Otan carrega história de crimes humanitários

30 abr
Adital

Com a alegação de estabelecer uma política democrática mundialmente, a Organização do Tratado do Atlântico Norte (Otan), força de segurança coletiva dos países hegemônicos liderada pelos Estados Unidos, tem se convertido em fonte de conflitos armados em todo o mundo. Ao longo de seus 65 anos de existência, comandou operações que violam direitos humanos de diversos povos.

Nos últimos 20 anos, se autoproclamando “democráticos” em "operações de manutenção de paz”, vários conflitos protagonizados por ações da Otan se converteram em graves infrações à condição humana. Como pano de fundo, embates interétnicos, terrorismo, aumento do tráfico de drogas, dentre outros.
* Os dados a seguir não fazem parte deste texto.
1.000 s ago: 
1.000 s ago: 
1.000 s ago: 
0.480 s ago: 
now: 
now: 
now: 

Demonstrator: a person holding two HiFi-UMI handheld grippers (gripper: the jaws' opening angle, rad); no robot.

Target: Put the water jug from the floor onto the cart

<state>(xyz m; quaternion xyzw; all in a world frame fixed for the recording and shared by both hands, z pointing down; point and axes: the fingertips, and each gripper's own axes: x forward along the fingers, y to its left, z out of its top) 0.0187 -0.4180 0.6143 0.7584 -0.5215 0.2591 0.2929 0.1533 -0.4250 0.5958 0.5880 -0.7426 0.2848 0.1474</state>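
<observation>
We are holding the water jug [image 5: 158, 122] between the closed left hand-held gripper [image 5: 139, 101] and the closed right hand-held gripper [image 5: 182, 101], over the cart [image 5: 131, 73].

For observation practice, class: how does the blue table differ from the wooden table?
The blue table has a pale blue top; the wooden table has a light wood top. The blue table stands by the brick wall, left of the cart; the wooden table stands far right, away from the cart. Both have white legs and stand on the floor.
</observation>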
Somente na guerra do Iraque, houve uma das maiores baixas da história moderna. As tropas estadunidenses e britânicas invadiram esse país sob pretexto de que o Iraque teria armas de destruição em massa bacteriológicas (Antrax). A intervenção custou a vida de 1 milhão de cidadãos iraquianos, cerca de 25% deles mulheres e crianças, além de torturas e abusos de presos, cometidos pela Aliança. A Otan utilizou armas proibidas, como o fósforo branco, que queima o corpo e dissolve a carne até o osso — proibida mais tarde, durante a Convenção da Organização das Nações Unidas (ONU), em 1980.

Já no Afeganistão, 35 mil pessoas foram assassinadas nos conflitos armados e mais de 500 mil se tornaram refugiadas. Nos países da antiga Iugoslávia, 5,7 mil pessoas foram mortas (sendo 400 delas crianças), 7 mil civis feridos (30% deles meninos e meninas) e 821 desaparecidas. Não somente foram destruídas instalações militares, sendo também atacada a infraestrutura civil do país, como pontes, fábricas, transportes, centrais elétricas e linhas de transmissão.
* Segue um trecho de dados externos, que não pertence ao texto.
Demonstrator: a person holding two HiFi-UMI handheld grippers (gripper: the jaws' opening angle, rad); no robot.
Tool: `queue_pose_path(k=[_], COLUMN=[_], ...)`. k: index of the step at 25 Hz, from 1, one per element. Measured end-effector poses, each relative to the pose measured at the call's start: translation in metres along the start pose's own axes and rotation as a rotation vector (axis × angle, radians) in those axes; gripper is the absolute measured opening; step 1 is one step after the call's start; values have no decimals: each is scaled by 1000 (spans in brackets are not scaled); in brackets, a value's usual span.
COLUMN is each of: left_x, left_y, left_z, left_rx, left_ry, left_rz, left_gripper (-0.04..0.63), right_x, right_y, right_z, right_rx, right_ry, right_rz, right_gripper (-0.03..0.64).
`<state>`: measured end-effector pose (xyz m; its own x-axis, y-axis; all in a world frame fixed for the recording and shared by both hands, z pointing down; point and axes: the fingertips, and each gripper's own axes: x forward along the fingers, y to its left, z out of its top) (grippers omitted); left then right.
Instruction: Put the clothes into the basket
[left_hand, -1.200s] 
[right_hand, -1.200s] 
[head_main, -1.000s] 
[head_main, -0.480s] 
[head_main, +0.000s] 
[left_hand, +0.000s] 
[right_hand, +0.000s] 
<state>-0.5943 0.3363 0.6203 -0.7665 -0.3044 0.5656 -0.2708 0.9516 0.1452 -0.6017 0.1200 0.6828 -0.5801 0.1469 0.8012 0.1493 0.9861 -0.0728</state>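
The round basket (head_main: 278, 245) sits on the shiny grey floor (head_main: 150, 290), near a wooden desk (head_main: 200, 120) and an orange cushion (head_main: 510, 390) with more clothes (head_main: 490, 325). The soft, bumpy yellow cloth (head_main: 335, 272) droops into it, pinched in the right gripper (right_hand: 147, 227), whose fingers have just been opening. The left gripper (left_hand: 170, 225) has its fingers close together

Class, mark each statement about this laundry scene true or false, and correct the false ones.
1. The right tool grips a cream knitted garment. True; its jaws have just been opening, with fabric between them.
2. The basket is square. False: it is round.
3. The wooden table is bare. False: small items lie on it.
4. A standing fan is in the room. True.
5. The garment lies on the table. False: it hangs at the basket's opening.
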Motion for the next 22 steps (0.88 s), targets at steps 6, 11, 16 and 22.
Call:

Na Líbia, mais de 20 mil pessoas morreram, entre civis e militares, e 350 mil ficaram refugiadas. Em agosto de 2011, o secretário-geral da Otan, Anders Fogh Rasmussen, chegou a afirmar que as ações dos aviões da Organização no território líbio não causaram danos aos civis.

Durante a guerra do Vietnã, a Força Aérea dos EUA empreendeu uma série de bombardeios, que causou milhares de vítimas entre a população civil. O napalm, líquido inflamável capaz de arder sem oxigênio e queimar uma pessoa ainda viva, quase sem chance de apagá-lo, matou milhares de vietnamitas. Também está proibida desde 1980.

Para José Blanes Sala, doutor em Direito Internacional e professor da Universidade Federal do ABC (UFABC), essa visão é exagerada. "Tudo o que traz conflitos traz violação de direitos humanos. É o que tem acontecido. Mas isso não é feito pela Otan de maneira sistemática”, afirma. "Não me parece uma abordagem justa, porque há outras entidades militares que agem com mais truculência e menos preocupação com os direitos humanos, como o lado soviético”, justifica.

Mesmo assim ele reconhece os inúmeros casos de violação dos direitos humanos e aponta como o mecanismo mais apropriado para buscar retratação e reparação de danos a direitos humanos o Tribunal Penal Internacional, órgão judicial de países unidos em grande parte do mundo, com sede nos Países Baixos. A Corte tem a missão de julgar acusados de cometer crimes contra a humanidade, de genocídio, de guerra, de agressão.

Segundo Blanes, o órgão ainda é pouco acionado, em parte por influência política de países que compõem a Otan. ”[A Corte] se pretende democrática. Para o Tribunal, não tem Otan que valha. Cometeu o crime, tem que ser julgado”, destaca.

Como se construiu a OTAN

A Otan é uma aliança militar intergovernamental constituída de um sistema de defesa coletiva, no qual seus Estados-membros têm o compromisso de cooperação estratégica em resposta a ataques de qualquer entidade externa. Foi criada em 1949, no contexto da Guerra Fria. A partir dos anos 1980, tornou-se o eixo da política de segurança de toda a Europa e América do Norte. Desde os ataques de 11 de setembro de 2001, em Nova York, concentra-se em novos focos, enviando tropas para o Afeganistão e instrutores para o Iraque. Atualmente, 28 países integram a Otan, todos europeus ou norte-americanos.

* Com informações da agência Actualidades RT.